Exercise brief: What is needed is every line of the data that includes the word "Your". Please copy each one.

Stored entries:
++++++++

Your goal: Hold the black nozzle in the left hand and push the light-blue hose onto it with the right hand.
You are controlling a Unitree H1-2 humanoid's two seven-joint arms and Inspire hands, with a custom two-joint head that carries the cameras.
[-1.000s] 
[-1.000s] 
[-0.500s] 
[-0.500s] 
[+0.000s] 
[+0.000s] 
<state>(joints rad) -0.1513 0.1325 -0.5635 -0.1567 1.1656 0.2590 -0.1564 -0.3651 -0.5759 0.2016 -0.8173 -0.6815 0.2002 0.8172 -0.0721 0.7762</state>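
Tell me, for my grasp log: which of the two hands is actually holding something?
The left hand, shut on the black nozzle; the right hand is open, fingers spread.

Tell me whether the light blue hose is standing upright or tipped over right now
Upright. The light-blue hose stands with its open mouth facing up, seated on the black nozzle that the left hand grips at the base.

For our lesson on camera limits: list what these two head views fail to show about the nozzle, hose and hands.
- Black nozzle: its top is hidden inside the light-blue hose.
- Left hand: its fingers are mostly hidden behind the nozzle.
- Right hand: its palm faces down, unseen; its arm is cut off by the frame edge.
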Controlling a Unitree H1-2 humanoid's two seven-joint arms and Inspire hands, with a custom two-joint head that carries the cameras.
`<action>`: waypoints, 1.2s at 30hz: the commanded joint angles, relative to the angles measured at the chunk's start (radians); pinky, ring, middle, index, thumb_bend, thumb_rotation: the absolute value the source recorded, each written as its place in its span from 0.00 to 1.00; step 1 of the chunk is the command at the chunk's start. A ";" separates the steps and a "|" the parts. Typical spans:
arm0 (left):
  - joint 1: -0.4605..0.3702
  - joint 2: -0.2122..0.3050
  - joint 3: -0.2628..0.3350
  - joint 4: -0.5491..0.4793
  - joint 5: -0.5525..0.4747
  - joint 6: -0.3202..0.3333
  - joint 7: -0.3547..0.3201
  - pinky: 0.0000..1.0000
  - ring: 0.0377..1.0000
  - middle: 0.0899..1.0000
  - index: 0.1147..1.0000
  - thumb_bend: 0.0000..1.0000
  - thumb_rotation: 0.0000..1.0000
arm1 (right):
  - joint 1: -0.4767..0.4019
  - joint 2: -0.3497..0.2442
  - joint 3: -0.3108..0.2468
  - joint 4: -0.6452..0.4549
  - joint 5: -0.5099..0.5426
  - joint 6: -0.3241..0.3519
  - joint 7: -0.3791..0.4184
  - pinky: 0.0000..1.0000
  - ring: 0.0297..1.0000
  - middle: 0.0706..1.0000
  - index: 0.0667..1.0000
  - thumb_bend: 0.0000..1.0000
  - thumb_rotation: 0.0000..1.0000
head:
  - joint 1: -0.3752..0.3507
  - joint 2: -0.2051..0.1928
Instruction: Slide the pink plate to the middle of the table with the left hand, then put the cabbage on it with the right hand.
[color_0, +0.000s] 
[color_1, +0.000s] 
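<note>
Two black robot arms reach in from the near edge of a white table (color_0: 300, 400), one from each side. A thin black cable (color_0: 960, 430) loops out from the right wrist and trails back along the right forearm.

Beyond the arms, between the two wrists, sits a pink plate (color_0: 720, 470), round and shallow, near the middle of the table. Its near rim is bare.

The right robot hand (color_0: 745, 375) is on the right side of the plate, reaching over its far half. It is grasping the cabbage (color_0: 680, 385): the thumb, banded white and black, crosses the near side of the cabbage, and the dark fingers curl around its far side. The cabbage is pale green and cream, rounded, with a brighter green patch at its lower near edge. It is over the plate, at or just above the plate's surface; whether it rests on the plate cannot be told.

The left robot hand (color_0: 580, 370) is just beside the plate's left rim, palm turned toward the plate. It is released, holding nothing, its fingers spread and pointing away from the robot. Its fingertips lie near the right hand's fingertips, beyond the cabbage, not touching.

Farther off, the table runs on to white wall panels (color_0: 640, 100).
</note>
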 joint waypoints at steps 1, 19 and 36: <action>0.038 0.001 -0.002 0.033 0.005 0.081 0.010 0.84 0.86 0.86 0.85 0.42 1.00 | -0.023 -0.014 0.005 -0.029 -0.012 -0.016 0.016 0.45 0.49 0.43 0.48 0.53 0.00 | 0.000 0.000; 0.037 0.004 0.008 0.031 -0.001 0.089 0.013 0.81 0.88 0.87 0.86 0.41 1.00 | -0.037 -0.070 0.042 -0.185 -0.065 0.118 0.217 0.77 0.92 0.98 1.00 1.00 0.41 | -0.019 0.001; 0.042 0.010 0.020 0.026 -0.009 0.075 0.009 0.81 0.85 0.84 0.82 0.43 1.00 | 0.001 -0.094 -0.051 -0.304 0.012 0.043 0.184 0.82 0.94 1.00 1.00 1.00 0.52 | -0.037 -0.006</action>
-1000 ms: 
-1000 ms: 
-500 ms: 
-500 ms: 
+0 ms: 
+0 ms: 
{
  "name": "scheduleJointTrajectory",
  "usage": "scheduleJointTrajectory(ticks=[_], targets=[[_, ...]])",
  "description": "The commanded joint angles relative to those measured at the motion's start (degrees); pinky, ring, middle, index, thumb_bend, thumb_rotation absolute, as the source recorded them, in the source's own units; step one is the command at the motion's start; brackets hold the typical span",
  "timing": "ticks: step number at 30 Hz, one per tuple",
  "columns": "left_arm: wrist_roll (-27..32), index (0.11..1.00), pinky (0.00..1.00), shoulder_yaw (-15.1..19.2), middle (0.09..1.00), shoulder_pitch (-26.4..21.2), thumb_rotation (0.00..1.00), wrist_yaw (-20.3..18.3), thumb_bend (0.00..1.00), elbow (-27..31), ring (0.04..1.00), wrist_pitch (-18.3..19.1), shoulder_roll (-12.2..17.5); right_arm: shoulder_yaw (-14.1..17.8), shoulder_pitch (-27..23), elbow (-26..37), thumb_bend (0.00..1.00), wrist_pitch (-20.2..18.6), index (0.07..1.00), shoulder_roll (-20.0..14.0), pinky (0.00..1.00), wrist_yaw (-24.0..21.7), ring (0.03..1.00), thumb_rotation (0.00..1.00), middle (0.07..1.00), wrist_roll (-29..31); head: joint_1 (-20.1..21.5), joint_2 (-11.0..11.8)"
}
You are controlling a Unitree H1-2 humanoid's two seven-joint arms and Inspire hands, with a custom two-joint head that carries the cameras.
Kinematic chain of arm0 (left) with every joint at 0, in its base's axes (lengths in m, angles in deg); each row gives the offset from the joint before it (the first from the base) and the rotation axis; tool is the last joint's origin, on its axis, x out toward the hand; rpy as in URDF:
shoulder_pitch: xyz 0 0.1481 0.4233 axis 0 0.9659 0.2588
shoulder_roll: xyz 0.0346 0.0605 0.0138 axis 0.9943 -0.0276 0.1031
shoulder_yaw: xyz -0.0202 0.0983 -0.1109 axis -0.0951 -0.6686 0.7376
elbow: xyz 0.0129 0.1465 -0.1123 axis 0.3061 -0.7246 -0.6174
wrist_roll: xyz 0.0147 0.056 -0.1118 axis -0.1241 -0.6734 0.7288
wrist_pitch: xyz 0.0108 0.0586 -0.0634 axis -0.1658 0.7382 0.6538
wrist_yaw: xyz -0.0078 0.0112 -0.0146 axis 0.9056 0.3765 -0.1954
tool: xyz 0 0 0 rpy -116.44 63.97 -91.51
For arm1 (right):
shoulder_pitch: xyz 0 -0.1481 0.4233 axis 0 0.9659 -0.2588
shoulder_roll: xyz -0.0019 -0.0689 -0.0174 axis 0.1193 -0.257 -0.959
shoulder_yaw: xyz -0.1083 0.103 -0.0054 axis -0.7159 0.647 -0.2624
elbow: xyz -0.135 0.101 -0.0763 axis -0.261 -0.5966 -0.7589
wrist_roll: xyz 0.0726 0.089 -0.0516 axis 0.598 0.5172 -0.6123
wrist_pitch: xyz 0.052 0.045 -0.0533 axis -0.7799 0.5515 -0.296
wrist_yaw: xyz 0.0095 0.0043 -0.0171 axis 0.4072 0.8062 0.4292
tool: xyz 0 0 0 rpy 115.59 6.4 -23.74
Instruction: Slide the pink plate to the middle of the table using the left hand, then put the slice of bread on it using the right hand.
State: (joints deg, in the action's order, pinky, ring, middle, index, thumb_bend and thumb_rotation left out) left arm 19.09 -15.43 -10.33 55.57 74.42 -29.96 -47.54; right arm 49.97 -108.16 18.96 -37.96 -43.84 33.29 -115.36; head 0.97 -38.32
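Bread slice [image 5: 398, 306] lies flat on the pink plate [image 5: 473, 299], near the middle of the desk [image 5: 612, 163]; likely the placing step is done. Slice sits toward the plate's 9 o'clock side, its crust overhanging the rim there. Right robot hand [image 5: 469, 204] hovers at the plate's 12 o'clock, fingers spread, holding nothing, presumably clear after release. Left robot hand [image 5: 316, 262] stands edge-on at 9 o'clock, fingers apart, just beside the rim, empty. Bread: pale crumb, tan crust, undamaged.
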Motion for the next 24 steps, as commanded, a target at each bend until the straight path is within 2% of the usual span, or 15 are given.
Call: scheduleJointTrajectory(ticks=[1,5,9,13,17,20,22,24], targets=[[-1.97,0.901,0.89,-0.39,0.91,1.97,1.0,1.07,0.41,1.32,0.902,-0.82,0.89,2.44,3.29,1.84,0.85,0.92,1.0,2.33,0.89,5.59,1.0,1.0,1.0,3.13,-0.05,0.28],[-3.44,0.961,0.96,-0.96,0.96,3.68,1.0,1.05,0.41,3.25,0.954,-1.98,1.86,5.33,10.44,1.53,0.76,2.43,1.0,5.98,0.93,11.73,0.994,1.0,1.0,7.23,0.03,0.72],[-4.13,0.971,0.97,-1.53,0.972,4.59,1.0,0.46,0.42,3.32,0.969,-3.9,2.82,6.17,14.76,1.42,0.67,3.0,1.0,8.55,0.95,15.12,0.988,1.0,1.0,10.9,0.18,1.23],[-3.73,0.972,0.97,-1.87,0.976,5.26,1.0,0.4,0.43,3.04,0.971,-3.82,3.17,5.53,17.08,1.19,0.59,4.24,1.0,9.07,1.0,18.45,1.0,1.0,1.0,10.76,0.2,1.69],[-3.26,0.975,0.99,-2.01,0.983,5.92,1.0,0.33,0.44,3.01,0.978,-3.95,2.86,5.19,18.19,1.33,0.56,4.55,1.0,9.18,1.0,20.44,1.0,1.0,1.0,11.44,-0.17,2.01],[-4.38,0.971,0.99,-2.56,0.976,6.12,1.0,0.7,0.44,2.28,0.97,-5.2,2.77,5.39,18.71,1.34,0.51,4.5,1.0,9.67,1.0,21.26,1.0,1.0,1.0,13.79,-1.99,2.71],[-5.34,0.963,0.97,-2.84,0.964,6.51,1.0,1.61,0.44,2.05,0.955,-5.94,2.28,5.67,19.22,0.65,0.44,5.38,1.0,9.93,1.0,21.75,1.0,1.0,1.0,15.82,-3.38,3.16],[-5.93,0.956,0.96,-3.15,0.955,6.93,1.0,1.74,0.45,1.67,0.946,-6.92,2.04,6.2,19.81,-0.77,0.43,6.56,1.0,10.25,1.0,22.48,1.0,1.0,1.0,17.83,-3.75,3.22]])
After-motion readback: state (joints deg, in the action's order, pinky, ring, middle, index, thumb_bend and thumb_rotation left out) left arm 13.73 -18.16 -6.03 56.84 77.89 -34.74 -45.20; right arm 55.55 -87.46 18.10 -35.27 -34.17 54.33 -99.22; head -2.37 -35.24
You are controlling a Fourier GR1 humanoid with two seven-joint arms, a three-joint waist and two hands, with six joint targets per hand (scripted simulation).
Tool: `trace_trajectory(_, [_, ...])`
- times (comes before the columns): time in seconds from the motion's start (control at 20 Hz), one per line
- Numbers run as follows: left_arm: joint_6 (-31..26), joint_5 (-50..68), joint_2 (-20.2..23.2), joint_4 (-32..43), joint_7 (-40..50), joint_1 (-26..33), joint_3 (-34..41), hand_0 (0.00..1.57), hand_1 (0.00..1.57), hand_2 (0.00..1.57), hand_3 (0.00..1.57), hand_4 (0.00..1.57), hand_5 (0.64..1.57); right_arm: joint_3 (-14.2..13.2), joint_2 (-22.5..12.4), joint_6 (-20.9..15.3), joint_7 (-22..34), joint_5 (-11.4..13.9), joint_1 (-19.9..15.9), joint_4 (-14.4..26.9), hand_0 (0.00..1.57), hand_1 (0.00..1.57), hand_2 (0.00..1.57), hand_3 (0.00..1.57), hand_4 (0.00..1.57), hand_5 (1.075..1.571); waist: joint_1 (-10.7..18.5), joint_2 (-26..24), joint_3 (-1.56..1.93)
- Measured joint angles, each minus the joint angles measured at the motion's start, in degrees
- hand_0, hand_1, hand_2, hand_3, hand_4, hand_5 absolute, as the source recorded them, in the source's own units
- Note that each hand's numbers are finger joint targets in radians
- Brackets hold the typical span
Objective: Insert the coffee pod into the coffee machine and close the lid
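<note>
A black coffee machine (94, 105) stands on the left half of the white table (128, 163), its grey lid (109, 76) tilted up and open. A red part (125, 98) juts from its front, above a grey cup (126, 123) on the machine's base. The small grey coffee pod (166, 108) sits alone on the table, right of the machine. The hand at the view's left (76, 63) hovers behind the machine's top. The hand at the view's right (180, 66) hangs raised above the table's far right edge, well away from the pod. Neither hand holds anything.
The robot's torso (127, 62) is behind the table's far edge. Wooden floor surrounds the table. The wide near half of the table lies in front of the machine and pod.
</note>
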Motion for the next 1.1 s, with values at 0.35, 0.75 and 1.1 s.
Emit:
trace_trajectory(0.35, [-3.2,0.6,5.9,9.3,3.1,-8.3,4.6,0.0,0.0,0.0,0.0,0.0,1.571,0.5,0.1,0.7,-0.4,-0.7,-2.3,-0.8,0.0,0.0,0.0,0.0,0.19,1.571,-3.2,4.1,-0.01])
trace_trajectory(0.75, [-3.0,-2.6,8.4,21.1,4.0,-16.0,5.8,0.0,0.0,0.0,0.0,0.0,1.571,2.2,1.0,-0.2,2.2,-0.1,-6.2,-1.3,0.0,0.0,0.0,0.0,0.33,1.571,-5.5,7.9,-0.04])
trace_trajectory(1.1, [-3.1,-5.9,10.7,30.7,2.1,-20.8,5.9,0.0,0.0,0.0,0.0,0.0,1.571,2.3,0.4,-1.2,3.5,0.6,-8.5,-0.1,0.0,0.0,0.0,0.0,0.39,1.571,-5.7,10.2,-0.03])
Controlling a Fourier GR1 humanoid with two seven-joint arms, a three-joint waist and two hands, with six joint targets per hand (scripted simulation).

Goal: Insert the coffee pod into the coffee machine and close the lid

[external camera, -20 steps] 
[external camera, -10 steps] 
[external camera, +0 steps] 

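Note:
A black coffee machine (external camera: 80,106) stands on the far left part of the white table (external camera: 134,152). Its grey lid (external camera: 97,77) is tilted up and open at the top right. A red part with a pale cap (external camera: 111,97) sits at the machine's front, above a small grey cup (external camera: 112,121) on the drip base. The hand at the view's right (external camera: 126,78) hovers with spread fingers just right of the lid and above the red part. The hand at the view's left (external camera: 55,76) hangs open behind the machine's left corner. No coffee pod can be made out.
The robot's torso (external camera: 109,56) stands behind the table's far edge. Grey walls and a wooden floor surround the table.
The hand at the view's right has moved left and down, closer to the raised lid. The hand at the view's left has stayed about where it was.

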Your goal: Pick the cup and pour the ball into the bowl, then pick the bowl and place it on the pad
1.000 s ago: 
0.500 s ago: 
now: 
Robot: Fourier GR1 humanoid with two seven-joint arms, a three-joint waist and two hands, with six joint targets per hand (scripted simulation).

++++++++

Result:
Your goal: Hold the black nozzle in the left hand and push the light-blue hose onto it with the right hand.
Your goal: Pick the cup and pour the ball into the bowl, then pick the bowl and place it on the pad

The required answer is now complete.